## WHAT TO WORK ON
Every line from the opening of the records to the line with "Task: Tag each" should be restated exactly, with both ends included and the pictures left out.

## ENTRIES PROVIDED
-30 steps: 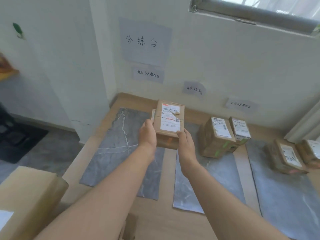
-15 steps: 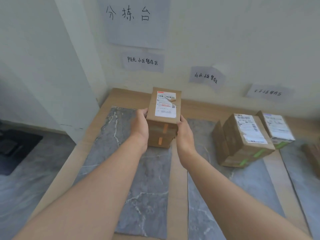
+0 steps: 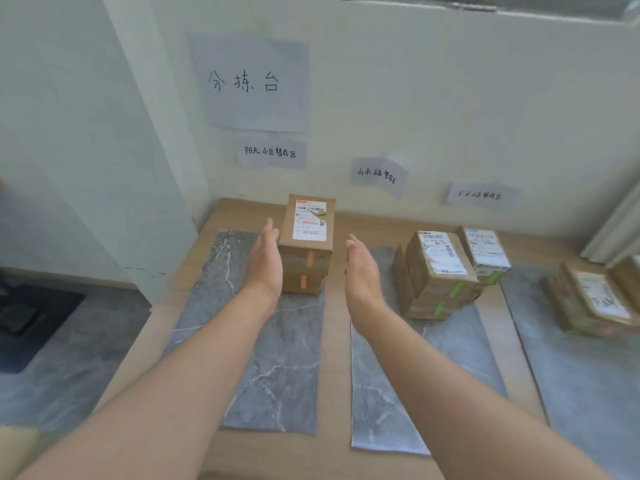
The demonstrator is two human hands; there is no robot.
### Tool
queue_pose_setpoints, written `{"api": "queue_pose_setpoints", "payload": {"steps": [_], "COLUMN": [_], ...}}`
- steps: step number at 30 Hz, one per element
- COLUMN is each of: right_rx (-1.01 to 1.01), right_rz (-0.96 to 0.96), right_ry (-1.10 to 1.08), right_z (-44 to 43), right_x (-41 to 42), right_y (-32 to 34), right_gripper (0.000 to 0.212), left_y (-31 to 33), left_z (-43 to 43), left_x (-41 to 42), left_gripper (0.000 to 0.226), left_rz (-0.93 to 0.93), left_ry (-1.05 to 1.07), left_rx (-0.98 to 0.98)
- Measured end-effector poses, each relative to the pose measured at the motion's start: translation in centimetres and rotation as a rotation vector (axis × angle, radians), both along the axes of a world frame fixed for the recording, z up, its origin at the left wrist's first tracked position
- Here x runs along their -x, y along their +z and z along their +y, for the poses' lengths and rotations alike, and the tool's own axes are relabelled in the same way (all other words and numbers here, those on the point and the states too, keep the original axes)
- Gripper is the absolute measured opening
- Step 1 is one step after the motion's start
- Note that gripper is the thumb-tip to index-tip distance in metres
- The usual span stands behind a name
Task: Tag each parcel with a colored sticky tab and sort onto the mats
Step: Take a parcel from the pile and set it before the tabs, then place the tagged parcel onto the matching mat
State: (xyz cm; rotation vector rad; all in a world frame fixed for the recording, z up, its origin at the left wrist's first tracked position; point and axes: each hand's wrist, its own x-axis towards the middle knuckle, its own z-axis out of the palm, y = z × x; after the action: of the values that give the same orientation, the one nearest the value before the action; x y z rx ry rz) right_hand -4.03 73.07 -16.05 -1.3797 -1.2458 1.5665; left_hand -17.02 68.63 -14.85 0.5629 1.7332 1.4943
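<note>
The top parcel (image 3: 308, 225) is a brown cardboard box with a white shipping label (image 3: 309, 220) on its upper face; one corner of the label is peeled and curled. It sits on a lower parcel (image 3: 301, 284) of the same brown card. The two make a small stack at the far end of the left mat (image 3: 214, 306), a little above the centre of the frame. Each box carries an orange tab (image 3: 310, 258) on the face toward the camera, one tab above the other.

The left hand (image 3: 265, 263) stands on edge just at the left side of the stack, fingers straight and together, pointing toward the wall. It grips nothing, and I cannot tell if the palm touches the card. The right hand (image 3: 362, 268) has the same pose on the right side, palm turned to the stack, clearly apart from it and holding nothing. Both forearms come in from the lower edge of the frame.

To the right, on the middle mat (image 3: 381, 393), is another stack of parcels (image 3: 436, 271) with green tabs (image 3: 459, 288). At the right edge of the frame more parcels (image 3: 595, 299) lie on the right mat (image 3: 571, 375) — they are blurred. The mats are grey with a marble pattern and lie on a wooden table (image 3: 334, 341). On the wall above hang paper notes (image 3: 270, 153) with handwriting.
</note>
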Motion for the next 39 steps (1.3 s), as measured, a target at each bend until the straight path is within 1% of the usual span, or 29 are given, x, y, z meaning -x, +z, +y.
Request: {"api": "queue_pose_setpoints", "payload": {"steps": [4, 6, 7, 9, 10, 12, 15, 16, 19, 21, 23, 26, 28, 29, 30, 31, 33, 35, 39], "right_rx": [-0.029, -0.049, -0.063, -0.092, -0.099, -0.102, -0.133, -0.135, -0.1, -0.104, -0.105, -0.097, -0.114, -0.116, -0.115, -0.113, -0.11, -0.111, -0.089], "right_rz": [0.03, 0.035, 0.041, 0.065, 0.07, 0.078, 0.091, 0.104, 0.15, 0.164, 0.159, 0.166, 0.157, 0.153, 0.148, 0.145, 0.14, 0.134, 0.128], "right_ry": [-0.002, -0.013, -0.018, -0.023, -0.025, -0.03, -0.008, 0.004, 0.036, 0.048, 0.079, 0.112, 0.129, 0.14, 0.15, 0.165, 0.199, 0.22, 0.245], "right_z": [-4.6, -7.2, -8.8, -12.1, -13.7, -17.0, -21.9, -23.3, -27.4, -29.9, -32.1, -35.0, -36.9, -37.9, -38.7, -39.6, -41.3, -43.0, -46.2], "right_x": [-1.1, -1.8, -2.2, -3.3, -4.0, -5.3, -7.2, -7.8, -9.6, -11.1, -12.9, -15.9, -17.6, -18.3, -18.9, -19.3, -19.9, -20.2, -19.7], "right_y": [5.7, 8.2, 9.5, 11.8, 12.5, 13.7, 15.3, 15.6, 16.5, 16.9, 17.3, 17.2, 17.3, 17.3, 17.3, 17.2, 16.8, 16.2, 14.9], "right_gripper": [0.044, 0.028, 0.021, 0.021, 0.019, 0.021, 0.032, 0.033, 0.036, 0.036, 0.029, 0.033, 0.035, 0.032, 0.028, 0.027, 0.034, 0.038, 0.038], "left_y": [4.9, 7.6, 9.0, 11.9, 12.9, 13.8, 14.4, 14.4, 13.6, 13.6, 13.6, 12.1, 12.8, 14.1, 15.2, 15.7, 15.6, 15.4, 14.7], "left_z": [-5.0, -7.7, -9.3, -12.8, -14.4, -17.3, -21.8, -23.2, -27.2, -29.9, -32.6, -36.0, -39.0, -41.1, -42.7, -44.1, -46.3, -48.2, -52.2], "left_x": [-1.8, -3.0, -3.6, -5.0, -5.6, -6.7, -7.9, -8.2, -8.6, -9.9, -11.2, -12.4, -14.6, -16.4, -17.9, -18.9, -19.6, -19.5, -18.6], "left_gripper": [0.05, 0.049, 0.044, 0.027, 0.025, 0.034, 0.042, 0.049, 0.087, 0.095, 0.091, 0.078, 0.083, 0.085, 0.081, 0.071, 0.055, 0.053, 0.054], "left_rz": [0.056, 0.047, 0.053, 0.071, 0.071, 0.069, 0.048, 0.06, 0.065, 0.052, 0.047, 0.065, 0.074, 0.079, 0.086, 0.097, 0.105, 0.099, 0.11], "left_ry": [-0.1, -0.13, -0.129, -0.105, -0.115, -0.143, -0.151, -0.153, -0.107, -0.094, -0.07, -0.022, -0.013, -0.011, -0.019, -0.027, -0.013, 0.019, 0.054], "left_rx": [-0.024, -0.042, -0.047, -0.056, -0.067, -0.107, -0.121, -0.113, -0.055, -0.069, -0.079, -0.053, -0.049, -0.052, -0.066, -0.092, -0.124, -0.119, -0.067]}}
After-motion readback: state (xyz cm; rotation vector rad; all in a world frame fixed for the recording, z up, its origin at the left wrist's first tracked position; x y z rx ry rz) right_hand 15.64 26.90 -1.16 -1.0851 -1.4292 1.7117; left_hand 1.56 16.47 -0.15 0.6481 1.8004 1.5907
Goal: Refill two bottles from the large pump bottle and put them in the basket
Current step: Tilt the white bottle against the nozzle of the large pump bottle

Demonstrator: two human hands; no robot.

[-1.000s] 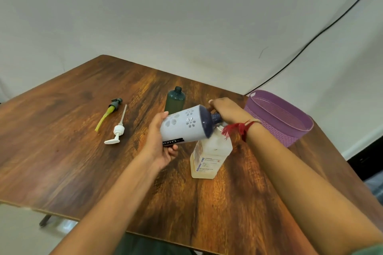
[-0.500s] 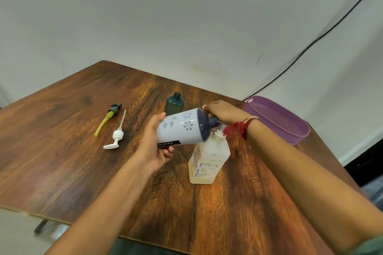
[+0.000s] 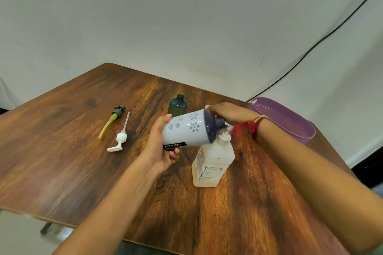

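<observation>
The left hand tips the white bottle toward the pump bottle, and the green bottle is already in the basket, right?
No: the head view shows the green bottle standing on the table, outside the basket. The rest is right.

The right hand (image 3: 230,113) has risen slightly above the large pump bottle (image 3: 213,163), so more of its white pump head (image 3: 224,136) shows beneath the wrist than a second ago. The flower-printed white bottle (image 3: 186,128) in the left hand (image 3: 159,149) has shifted only a touch lower and rightward.
</observation>
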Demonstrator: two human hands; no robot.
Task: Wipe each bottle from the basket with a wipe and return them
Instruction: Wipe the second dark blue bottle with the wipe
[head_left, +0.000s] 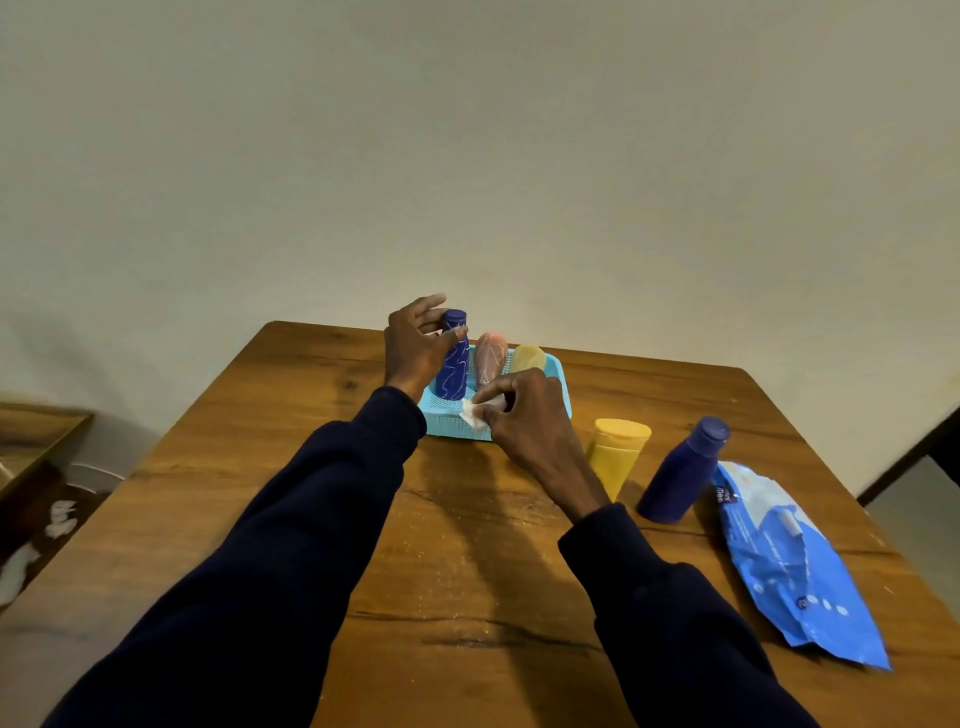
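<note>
A light blue basket (563, 382) stands at the far middle of the wooden table. In it stand a dark blue patterned bottle (453, 366), a pink bottle (490, 356) and a yellow bottle (528, 357). My left hand (415, 345) grips the patterned blue bottle near its cap, at the basket's left end. My right hand (524, 415) pinches a crumpled white wipe (474, 414) over the basket's front edge. A yellow bottle (618, 453) and a plain dark blue bottle (683, 473) stand on the table to the right of the basket.
A blue pack of wipes (789, 561) lies near the table's right edge, beside the plain blue bottle. The table (467, 571) backs onto a pale wall. A low wooden shelf (36, 441) sits at the far left, below table height.
</note>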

## SOLUTION TO THIS EXERCISE
-30 steps: 
-15 steps: 
+0 steps: 
The demonstrator is two human hands; there is no robot.
### Tool
queue_pose_setpoints, written `{"api": "queue_pose_setpoints", "payload": {"steps": [_], "COLUMN": [_], ...}}`
- steps: step number at 30 Hz, one per element
- COLUMN is each of: right_rx (-1.01 to 1.01), right_rz (-0.96 to 0.96), right_ry (-1.10 to 1.08), right_z (-44 to 43), right_x (-41 to 42), right_y (-32 to 34), right_gripper (0.000 to 0.212), left_y (-31 to 33), left_z (-43 to 43), left_x (-41 to 42), left_gripper (0.000 to 0.226), left_rz (-0.93 to 0.93), left_ry (-1.05 to 1.07), left_rx (-0.98 to 0.98)
- Measured end-effector poses, each relative to the pose measured at the motion's start: translation in centimetres and rotation as a rotation vector (axis × angle, radians), both along the axes of a world frame fixed for the recording, z up, its origin at the left wrist's first tracked position
- Here x runs along their -x, y along their +z and z along their +y, for the poses' lengths and rotations alike, and the tool's own axes are relabelled in the same way (all other words and numbers here, those on the point and the states too, keep the original axes)
- Gripper is the absolute measured opening
- Step 1 is one step after the motion's start
- Note that gripper is the thumb-tip to index-tip distance in metres
- The usual span stands behind a name
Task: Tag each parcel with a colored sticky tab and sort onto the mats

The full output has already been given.